|
|
Message-ID: <20260419023802.GI1827@brightrain.aerifal.cx>
Date: Sat, 18 Apr 2026 22:38:02 -0400
From: "dalias@...ifal.cx" <dalias@...ifal.cx>
To: David Sparks <sparks05@...ton.me>
Cc: "musl@...ts.openwall.com" <musl@...ts.openwall.com>,
"mailto.luca.kellermann@...il.com" <mailto.luca.kellermann@...il.com>
Subject: Re: Some additional qsort patches
On Wed, Apr 15, 2026 at 01:05:45AM +0000, David Sparks wrote:
> On Tuesday, April 14th, 2026 at 16:10, dalias@...ifal.cx <dalias@...ifal.cx> wrote:
> > On Tue, Apr 14, 2026 at 03:24:32AM +0000, David Sparks wrote:
> >> The recent qsort patches caused conflicts with some local changes
> >> I've had sitting around for a long time. Since the code is fresh
> >
> > This is exactly why we don't introduce gratuitous churn in the form of
> > whitespace changes, minor refactorings, etc. If we'd applied these
> > patches, the CVE fixes would not have applied cleanly to previous
> > versions, and we would had had to backport them manually. On top of
> > that, churn puts a further load on anyone who is actually reviewing
> > all changes between versions to make sure they trust them, for anyone
> > maintaining their own out-of-tree functional patchsets, etc.
>
> Thank you! This would be a wonderful addition to the coding-style
> wiki page, which I read very carefully before sending anything.

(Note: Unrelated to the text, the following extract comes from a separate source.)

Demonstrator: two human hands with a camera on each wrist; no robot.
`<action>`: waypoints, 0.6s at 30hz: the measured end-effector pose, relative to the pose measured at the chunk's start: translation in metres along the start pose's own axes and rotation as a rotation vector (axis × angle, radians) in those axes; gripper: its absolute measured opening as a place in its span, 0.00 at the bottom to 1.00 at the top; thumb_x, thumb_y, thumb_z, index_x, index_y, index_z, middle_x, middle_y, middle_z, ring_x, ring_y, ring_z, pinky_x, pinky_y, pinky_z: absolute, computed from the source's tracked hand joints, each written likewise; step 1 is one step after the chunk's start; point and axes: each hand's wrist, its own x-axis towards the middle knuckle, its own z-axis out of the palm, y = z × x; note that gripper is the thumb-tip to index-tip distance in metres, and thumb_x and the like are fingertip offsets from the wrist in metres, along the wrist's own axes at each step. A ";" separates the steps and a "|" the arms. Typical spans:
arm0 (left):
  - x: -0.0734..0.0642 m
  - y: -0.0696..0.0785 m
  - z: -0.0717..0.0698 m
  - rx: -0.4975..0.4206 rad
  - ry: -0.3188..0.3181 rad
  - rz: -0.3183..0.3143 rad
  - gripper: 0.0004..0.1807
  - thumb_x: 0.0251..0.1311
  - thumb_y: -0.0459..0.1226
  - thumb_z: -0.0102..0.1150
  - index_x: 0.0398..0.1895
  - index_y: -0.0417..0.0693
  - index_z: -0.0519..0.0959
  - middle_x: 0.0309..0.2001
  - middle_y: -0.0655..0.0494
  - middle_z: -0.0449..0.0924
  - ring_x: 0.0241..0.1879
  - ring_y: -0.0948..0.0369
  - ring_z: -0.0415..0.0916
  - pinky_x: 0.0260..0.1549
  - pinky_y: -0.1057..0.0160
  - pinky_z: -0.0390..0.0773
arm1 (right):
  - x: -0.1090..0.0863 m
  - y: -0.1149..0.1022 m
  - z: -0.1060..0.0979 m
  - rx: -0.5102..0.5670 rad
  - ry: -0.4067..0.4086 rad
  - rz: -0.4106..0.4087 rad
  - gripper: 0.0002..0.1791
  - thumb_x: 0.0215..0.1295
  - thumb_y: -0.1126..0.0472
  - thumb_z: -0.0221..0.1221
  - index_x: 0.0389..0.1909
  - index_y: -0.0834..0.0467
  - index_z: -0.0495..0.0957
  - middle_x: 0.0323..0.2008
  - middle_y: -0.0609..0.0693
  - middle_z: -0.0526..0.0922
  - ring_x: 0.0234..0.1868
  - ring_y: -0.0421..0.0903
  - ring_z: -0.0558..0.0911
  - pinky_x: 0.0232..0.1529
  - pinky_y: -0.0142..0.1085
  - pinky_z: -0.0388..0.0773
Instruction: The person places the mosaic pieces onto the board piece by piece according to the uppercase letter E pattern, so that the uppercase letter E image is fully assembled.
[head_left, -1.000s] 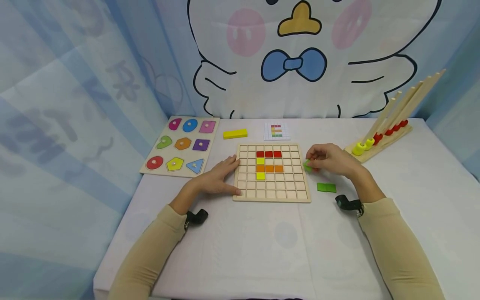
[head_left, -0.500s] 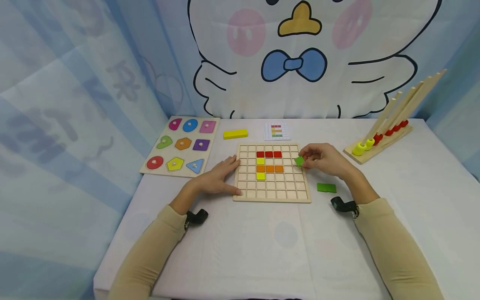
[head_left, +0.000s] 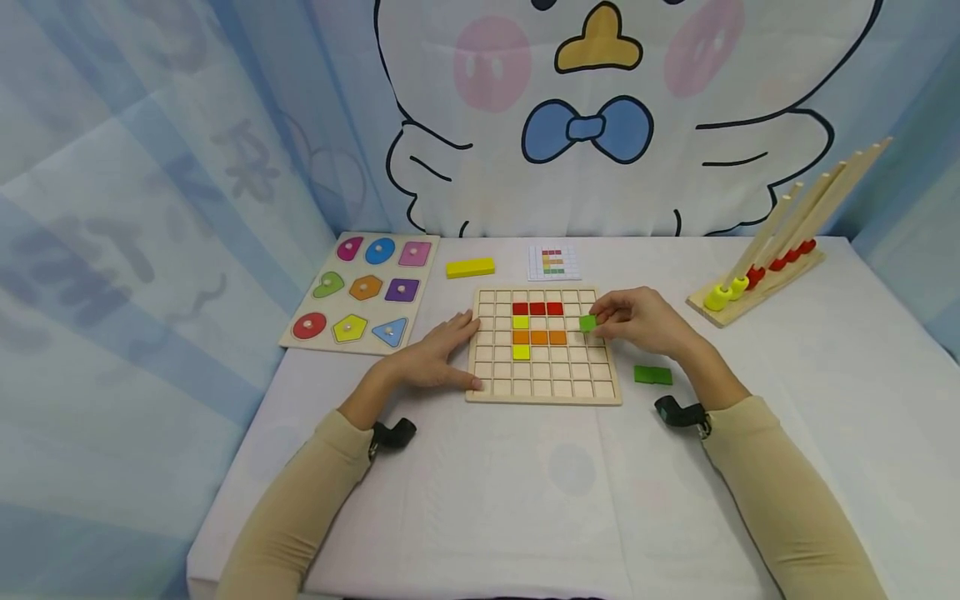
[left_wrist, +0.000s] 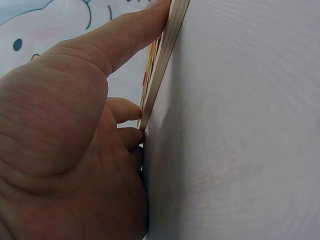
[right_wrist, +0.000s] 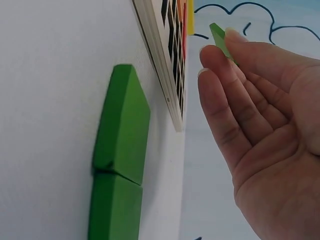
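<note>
A wooden grid board (head_left: 543, 390) lies flat mid-table, with red tiles (head_left: 537, 309), yellow tiles (head_left: 521, 352) and orange tiles (head_left: 539, 337) set in its cells. My left hand (head_left: 431, 357) rests at the board's left edge, thumb and fingers spread; the left wrist view shows the thumb (left_wrist: 125, 37) touching the rim. Between thumb and fingertips my right hand (head_left: 641, 319) pinches a green square tile (head_left: 587, 323), held above the right part of the board. Two more green tiles (head_left: 652, 376) lie side by side on the cloth right of the board, larger in the right wrist view.
Behind the board are a small pattern card (head_left: 553, 262) and a yellow block (head_left: 470, 267). A shape puzzle board (head_left: 345, 310) lies at the left. At the right stands a wooden peg rack (head_left: 765, 279) with yellow and red beads. A cartoon curtain (head_left: 585, 192) hangs behind.
My right hand has carried the green tile leftward, from beside the board's right edge to over its right columns. The left hand and the board stay where they were.
</note>
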 end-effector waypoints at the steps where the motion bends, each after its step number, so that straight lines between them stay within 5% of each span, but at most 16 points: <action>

Yeah. There are a lot of things like this that were written down in
various places over the years but never consolidated in a good place
for new folks to find.
>
> > I know the compare has come up before, and just never been acted on.
> > We should probably go ahead and do it.
> >
> > I don't see how the refactoring of pntz/shr is an improvement. It
> > makes some call points "prettier", others "uglier", but it's entirely
> > a cosmetic change.
>
> In addition to being prettier, it gives the compiler more scope for
> optimization.
All of this code is static, so I think the entire scope is available
for IPA optimization already.
> Because of the 2-word size, pntz() branches on p[0] == 1, and then
> shr() branches on trail >= 64. This double if() seems pointless when
> they're both actually the same condition. (I just don't know what to
> call the operation. If it were a left shift, it'd be "normalize".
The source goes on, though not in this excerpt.